It’s strange knowing in advance the “likely” date of your child’s birthday. I had two scenarios in my mind nearing the final trimester, either the Obstetric Cholestasis (OC) would return and he would be shipped out sometime after 37 weeks or I’d make it to the allocated 39 week deadline date for scheduled sections. Frustratingly I wouldn’t find out until around week 36 when I was diagnosed with OC again and thus given the date, this time exactly 38 weeks on the dot.
January the 12th 2018 was to be the day and I just had to make it to that date, which was not an easy feat. The OC really gave me a terrible ride towards the end, I felt very unwell and was on a fine tuned balance of medication to keep my liver functioning but also me feeling well enough to get around. Last time I only had a day or so from diagnosis to induction date, it was only eleven days this time around but it felt like an absolute eternity. When I wasn’t taking medication I felt so tired, my eyes were yellow and I looked like a person whose liver wasn’t working so well. On the medication I was constantly nauseated, had huge amounts of acid that had to be countered with another strong acid reducing medication. Acid was just overrunning my body completely it was hard to imagine that it was a health environment in which to keep a baby in.

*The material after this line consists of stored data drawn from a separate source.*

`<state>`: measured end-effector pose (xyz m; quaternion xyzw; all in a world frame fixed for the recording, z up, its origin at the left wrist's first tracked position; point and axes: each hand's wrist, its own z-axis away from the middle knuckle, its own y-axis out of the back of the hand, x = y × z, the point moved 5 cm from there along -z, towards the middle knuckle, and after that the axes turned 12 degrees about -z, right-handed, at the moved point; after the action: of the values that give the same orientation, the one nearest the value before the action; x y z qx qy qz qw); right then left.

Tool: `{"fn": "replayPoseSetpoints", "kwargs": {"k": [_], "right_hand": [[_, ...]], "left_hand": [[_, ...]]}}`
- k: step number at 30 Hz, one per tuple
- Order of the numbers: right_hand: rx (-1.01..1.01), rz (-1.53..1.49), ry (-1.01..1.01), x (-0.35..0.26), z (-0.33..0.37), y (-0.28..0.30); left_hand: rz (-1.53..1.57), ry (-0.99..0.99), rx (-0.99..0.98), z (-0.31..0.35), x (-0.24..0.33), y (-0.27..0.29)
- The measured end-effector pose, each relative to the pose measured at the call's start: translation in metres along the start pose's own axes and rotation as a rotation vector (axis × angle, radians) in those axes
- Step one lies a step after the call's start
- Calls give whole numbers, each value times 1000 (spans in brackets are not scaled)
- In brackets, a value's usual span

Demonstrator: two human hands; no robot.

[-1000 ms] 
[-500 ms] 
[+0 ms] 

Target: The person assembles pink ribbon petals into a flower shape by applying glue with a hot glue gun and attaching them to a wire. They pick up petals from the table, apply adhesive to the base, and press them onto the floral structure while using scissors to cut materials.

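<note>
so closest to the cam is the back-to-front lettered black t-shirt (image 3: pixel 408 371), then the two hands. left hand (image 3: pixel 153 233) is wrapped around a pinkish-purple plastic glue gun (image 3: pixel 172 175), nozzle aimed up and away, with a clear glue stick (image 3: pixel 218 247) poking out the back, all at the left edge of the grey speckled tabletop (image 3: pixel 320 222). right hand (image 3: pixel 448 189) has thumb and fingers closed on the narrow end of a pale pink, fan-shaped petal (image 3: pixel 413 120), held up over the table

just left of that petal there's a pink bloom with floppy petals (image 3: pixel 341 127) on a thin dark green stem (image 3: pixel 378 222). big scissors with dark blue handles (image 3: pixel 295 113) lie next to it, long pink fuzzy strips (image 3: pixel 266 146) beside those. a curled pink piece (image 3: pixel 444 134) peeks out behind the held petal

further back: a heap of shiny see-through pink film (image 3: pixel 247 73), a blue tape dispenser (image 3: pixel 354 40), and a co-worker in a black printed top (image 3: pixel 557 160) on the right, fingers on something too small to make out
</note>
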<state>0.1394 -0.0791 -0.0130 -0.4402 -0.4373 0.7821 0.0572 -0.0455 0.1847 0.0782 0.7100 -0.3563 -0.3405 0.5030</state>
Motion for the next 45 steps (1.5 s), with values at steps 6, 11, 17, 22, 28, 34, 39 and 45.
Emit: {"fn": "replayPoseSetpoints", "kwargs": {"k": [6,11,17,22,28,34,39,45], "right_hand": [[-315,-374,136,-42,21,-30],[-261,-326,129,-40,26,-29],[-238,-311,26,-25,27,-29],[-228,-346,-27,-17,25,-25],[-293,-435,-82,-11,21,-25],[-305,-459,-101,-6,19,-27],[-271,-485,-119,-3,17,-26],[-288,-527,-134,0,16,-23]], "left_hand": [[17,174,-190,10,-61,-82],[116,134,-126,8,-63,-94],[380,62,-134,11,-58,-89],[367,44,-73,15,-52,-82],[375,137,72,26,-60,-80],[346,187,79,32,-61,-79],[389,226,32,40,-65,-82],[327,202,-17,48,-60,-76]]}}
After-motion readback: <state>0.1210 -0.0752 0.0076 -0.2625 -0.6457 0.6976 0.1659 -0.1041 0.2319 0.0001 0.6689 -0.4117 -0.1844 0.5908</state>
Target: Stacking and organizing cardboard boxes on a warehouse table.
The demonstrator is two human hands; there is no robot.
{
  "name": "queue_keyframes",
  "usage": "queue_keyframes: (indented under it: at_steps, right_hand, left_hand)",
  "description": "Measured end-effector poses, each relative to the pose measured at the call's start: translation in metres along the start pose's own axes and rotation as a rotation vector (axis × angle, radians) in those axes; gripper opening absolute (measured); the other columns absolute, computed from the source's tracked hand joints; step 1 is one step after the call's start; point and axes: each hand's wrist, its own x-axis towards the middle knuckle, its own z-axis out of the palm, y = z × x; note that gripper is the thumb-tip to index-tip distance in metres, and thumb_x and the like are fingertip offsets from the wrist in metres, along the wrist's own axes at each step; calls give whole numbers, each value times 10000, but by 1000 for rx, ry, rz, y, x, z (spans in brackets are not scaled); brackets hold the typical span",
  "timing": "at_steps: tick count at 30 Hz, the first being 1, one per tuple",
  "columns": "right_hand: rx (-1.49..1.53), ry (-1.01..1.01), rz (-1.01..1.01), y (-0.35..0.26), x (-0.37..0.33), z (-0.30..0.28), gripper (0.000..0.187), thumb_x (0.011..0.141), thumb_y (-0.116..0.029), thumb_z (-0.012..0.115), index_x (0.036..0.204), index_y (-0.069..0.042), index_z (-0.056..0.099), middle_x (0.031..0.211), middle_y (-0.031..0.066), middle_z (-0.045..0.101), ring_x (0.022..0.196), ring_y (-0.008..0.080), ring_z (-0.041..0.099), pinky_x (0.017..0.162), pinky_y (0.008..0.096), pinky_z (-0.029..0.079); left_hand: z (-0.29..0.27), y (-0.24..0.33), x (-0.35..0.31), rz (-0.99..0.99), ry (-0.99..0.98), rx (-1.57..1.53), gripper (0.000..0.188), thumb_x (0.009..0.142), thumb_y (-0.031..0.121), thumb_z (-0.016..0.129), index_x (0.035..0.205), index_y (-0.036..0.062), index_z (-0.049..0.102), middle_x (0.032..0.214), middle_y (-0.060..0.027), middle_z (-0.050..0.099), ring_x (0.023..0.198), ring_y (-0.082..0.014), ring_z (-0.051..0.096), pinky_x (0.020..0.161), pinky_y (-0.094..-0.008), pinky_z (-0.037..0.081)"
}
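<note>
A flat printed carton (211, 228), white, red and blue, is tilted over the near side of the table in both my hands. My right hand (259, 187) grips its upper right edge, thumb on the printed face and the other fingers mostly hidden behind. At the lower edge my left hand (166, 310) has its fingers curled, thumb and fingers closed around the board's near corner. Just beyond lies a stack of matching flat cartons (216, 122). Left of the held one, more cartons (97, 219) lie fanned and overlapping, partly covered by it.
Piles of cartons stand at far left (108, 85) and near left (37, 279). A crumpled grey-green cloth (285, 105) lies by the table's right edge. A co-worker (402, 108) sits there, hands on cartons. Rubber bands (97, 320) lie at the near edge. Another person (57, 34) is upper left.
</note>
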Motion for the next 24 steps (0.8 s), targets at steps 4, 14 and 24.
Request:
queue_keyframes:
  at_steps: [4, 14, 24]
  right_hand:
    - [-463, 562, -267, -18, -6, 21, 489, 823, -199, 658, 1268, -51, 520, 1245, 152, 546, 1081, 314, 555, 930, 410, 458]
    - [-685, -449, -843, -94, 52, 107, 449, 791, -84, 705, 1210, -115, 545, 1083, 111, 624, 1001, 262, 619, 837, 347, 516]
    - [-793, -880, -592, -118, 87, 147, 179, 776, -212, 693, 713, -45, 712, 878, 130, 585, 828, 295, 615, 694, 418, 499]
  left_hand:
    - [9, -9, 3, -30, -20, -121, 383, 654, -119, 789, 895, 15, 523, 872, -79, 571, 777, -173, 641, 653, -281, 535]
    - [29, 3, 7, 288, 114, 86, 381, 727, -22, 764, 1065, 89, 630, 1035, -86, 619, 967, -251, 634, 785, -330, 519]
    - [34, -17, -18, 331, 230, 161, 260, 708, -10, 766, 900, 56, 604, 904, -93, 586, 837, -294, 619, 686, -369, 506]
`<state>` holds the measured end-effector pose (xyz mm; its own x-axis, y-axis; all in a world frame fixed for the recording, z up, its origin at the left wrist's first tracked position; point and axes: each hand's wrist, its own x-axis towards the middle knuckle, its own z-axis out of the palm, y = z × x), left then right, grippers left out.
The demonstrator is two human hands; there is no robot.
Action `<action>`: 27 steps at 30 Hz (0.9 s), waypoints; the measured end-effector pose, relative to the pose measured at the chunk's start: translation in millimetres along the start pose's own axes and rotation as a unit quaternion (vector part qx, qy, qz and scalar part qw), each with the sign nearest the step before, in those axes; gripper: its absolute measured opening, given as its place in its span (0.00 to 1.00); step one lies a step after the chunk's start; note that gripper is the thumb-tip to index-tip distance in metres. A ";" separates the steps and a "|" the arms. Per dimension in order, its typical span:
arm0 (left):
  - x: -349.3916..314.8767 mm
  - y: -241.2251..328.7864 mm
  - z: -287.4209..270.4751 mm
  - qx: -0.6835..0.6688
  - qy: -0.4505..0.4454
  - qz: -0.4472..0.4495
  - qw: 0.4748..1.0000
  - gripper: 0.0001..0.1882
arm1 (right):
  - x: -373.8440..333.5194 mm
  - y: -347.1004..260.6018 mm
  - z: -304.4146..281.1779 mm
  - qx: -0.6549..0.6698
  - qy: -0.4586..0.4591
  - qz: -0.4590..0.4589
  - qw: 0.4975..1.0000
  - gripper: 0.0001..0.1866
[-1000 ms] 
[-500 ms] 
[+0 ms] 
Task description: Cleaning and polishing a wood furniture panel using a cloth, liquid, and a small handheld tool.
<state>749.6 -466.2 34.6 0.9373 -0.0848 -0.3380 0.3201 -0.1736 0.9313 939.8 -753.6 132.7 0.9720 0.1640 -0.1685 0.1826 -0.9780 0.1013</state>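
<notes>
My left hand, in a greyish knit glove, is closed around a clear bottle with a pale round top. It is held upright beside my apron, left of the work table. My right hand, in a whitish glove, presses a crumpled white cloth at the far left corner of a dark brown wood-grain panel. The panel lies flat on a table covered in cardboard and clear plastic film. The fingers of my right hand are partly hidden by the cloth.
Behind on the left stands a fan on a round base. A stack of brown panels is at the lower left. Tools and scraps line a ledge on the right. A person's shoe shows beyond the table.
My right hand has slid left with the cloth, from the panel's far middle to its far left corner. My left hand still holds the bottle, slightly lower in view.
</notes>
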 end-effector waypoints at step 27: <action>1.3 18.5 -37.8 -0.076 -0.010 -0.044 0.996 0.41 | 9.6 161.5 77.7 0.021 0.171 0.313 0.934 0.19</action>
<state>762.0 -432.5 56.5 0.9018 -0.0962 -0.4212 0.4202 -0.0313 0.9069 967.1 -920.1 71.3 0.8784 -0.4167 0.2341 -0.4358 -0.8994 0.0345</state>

The night before was very odd, it was hard to sleep knowing that I had such a big day ahead and I had medication for my surgery to take as a precaution before going nil by mouth. I wasn’t particularly worried about being too hungry as I had a morning list spot for the surgery and arrived in pretty high spirits on the ward. It was rather odd to be placed on the delivery ward, sitting in a bed which is design for ladies to give birth in and I had never visited before with either of my births. I never toured the hospital, the only experience I have is the pre assessment/induction suites, recovery bays and birthing centre that I checked out in my last pregnancy. We waited around for a few hours while meeting the various staff that would be performing the surgery, the ward had a few emergencies that took priority and then I ended up being bumped down the list so they could repeat bloods. It was getting very much late in the day and I hadn’t eaten since dinner time the previous evening, eventually a midwife appeared to give me some IV fluids as it had been such a long time. Four failed attempts to get a line in due to me now being very dehydrated and suddenly the surgical team arrived to say I was going down now for my section.
Off we walked, to theatre which was rather different to last time in which I was wheeled in a huge panic. The anaesthetist managed to get my cannula in straight away by digging an almighty hole in my hand, thankfully giving me something to numb the area first by injection. I’m pretty sure that will remain a scar forever but now I have matching ones each side. It was a much more relaxed affair, there was radio playing in the background and everyone seemed rather chirpy than stressed. Because of this I feel it felt longer, things really took a long time. The spinal was in soon enough and I was quickly moved into position, it’s a strange feeling – your legs becoming tingly and eventually when they come to spray them with a cold spray you cannot feel anything at all. After the procedure it is the oddest thing ever watching someone lift legs that do not feel like they are attached to your body.
Before long the surgery was underway, a little pressure cuff was inflating every minute or so on my arm just like last time. All my obs were carefully being monitored and soon enough they lowered the sheet of fabric down. The consultant doing my section was a big advocate of the gentle approach to C sections. This time once the incision had been made they gently pushed on the top section of my bump to help ease the baby out. It was rather amazing to watching him come out whereas last time Ariella was just presented to us over the fabric divide, on this occasion he was still curled up in the position he had been in the womb and covered head to toe in vernix. My first thought was that he was much smaller than his sister and that I was surprised by this. Previous scans had shown he was on the bigger side, maybe if he had made it to 40 weeks that would have been the case.
Rather than being whisked away he was put on me and later was checked by the team next to us on a small table while everything was stitched up and I was soon sent off to the recovery bay before moving onto our suite in the postnatal ward. Everything from the music, to the more relaxed staff, the natural gentle approach to the section and the nicer postnatal period afterward was brilliant.
We had prebooked a suite after my stay last pregnancy on the noisy inner city London ward, in which my baby slept but I didn’t sleep because of other babies crying. This time around it was mostly quiet and although I didn’t sleep much it was because I kept looking at Sebastian!
The next day I was up and moving around, in no real pain and ready to go home. I had my medication and once discharged we headed back home to greet Ariella, it was overall a really positive experience the only negative being the amount of time I spent nil by mouth. After a really stressful end of pregnancy with Obstetric Cholestasis it was fantastic to have him arrive safely and be able to go home so soon.